Exercise requirements: Each line of the records is to be copied verbatim.

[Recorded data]

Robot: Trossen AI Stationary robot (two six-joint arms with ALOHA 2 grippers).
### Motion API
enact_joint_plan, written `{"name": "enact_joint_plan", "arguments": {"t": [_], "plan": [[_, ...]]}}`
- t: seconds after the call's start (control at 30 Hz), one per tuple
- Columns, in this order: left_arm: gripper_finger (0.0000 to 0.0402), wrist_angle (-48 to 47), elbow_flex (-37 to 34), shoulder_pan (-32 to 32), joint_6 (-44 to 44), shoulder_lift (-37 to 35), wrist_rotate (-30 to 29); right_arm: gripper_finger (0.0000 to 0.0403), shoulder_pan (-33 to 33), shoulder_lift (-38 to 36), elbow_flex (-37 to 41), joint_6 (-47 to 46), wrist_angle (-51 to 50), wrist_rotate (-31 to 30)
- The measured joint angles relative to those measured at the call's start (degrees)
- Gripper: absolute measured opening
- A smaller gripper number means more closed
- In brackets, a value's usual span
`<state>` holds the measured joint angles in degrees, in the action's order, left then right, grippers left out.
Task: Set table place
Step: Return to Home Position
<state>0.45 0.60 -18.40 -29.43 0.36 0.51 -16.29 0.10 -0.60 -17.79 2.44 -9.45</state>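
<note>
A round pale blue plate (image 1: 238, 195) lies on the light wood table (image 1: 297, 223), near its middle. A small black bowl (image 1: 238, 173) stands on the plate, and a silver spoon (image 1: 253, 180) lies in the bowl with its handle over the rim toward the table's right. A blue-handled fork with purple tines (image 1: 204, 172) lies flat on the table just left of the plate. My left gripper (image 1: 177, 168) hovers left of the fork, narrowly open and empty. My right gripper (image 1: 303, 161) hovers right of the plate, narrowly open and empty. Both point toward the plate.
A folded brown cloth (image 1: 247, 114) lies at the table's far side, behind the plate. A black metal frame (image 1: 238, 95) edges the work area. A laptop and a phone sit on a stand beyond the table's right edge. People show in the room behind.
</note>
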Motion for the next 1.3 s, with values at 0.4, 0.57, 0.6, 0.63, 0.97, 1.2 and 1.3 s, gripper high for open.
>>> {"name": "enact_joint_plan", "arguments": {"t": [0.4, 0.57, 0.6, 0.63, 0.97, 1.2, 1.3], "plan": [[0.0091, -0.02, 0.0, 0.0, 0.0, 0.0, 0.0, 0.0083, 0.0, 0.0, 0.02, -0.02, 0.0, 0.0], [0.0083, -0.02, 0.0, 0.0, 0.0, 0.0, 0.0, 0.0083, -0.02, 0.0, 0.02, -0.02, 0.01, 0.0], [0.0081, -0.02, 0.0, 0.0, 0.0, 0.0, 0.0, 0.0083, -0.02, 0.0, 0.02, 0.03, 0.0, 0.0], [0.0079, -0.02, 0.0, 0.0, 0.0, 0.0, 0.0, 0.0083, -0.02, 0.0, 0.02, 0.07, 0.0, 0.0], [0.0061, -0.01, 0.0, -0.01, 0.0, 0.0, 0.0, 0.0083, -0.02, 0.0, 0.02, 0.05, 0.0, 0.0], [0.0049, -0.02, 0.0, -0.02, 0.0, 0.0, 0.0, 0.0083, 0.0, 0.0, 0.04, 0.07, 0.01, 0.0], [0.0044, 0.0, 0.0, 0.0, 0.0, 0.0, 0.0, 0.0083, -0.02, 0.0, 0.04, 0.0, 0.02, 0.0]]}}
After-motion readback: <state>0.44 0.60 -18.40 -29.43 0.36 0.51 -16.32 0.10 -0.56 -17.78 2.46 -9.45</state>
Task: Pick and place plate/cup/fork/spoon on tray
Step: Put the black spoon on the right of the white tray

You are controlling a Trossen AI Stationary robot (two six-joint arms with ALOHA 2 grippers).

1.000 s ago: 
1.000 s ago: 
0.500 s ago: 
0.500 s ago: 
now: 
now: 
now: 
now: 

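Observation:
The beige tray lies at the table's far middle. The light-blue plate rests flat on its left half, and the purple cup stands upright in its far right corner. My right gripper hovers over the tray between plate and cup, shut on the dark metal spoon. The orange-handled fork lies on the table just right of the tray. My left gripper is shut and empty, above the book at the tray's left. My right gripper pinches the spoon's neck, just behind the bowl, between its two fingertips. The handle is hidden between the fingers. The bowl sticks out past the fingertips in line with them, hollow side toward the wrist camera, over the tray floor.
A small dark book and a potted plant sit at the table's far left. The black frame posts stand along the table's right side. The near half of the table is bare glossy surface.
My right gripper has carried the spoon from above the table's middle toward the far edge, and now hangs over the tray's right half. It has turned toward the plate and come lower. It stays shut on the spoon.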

Answer section:
Robot: Trossen AI Stationary robot (two six-joint arms with ALOHA 2 grippers).
### Motion API
enact_joint_plan, written `{"name": "enact_joint_plan", "arguments": {"t": [_], "plan": [[_, ...]]}}`
- t: seconds after the call's start (control at 30 Hz), one per tuple
- Columns, in this order: left_arm: gripper_finger (0.0000 to 0.0402), wrist_angle (-48 to 47), elbow_flex (-37 to 34), shoulder_pan (-32 to 32), joint_6 (-44 to 44), shoulder_lift (-37 to 35), wrist_rotate (-30 to 29); right_arm: gripper_finger (0.0000 to 0.0403), shoulder_pan (-33 to 33), shoulder_lift (-38 to 36), elbow_flex (-37 to 41), joint_6 (-47 to 46), wrist_angle (-51 to 50), wrist_rotate (-31 to 30)
- The measured joint angles relative to those measured at the call's start (degrees)
- Gripper: absolute measured opening
- A smaller gripper number means more closed
- In brackets, a value's usual span
`<state>` holds the measured joint angles in degrees, in the action's order, left then right, grippers left out.
Task: Set table place
Step: Return to Home Position
<state>0.45 0.60 -18.40 -29.43 0.36 0.51 -16.29 0.10 -0.60 -17.79 2.44 -9.45</state>
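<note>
A round pale blue plate (image 1: 238, 195) lies on the light wood table (image 1: 297, 223), near its middle. A small black bowl (image 1: 238, 173) stands on the plate, and a silver spoon (image 1: 253, 180) lies in the bowl with its handle over the rim toward the table's right. A blue-handled fork with purple tines (image 1: 204, 172) lies flat on the table just left of the plate. My left gripper (image 1: 177, 168) hovers left of the fork, narrowly open and empty. My right gripper (image 1: 303, 161) hovers right of the plate, narrowly open and empty. Both point toward the plate.
A folded brown cloth (image 1: 247, 114) lies at the table's far side, behind the plate. A black metal frame (image 1: 238, 95) edges the work area. A laptop and a phone sit on a stand beyond the table's right edge. People show in the room behind.
</note>
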Motion for the next 1.3 s, with values at 0.4, 0.57, 0.6, 0.63, 0.97, 1.2 and 1.3 s, gripper high for open.
>>> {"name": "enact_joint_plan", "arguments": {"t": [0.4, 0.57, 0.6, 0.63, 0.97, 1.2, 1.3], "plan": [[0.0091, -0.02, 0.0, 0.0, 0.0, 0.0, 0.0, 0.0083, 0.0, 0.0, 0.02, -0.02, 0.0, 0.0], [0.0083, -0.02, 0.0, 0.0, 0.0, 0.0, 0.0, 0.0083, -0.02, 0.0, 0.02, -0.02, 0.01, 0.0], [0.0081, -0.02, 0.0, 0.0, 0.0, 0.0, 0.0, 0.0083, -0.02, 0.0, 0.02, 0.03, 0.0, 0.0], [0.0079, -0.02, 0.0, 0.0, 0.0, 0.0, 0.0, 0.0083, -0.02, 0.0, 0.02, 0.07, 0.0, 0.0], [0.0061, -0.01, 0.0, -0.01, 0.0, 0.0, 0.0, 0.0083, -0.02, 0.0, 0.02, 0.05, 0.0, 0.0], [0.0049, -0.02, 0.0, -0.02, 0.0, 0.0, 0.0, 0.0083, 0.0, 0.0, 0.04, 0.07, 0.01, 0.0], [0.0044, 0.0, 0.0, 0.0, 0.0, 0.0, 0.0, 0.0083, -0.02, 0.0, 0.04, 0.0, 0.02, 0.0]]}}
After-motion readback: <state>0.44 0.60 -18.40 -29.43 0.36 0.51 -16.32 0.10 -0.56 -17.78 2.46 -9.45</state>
Task: Pick and place plate/cup/fork/spoon on tray
Step: Put the black spoon on the right of the white tray

You are controlling a Trossen AI Stationary robot (two six-joint arms with ALOHA 2 grippers).

1.000 s ago: 
1.000 s ago: 
0.500 s ago: 
0.500 s ago: 
now: 
now: 
now: 
now: 

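Observation:
The beige tray lies at the table's far middle. The light-blue plate rests flat on its left half, and the purple cup stands upright in its far right corner. My right gripper hovers over the tray between plate and cup, shut on the dark metal spoon. The orange-handled fork lies on the table just right of the tray. My left gripper is shut and empty, above the book at the tray's left. My right gripper pinches the spoon's neck, just behind the bowl, between its two fingertips. The handle is hidden between the fingers. The bowl sticks out past the fingertips in line with them, hollow side toward the wrist camera, over the tray floor.
A small dark book and a potted plant sit at the table's far left. The black frame posts stand along the table's right side. The near half of the table is bare glossy surface.
My right gripper has carried the spoon from above the table's middle toward the far edge, and now hangs over the tray's right half. It has turned toward the plate and come lower. It stays shut on the spoon.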

For this exercise, nothing more remains to be done.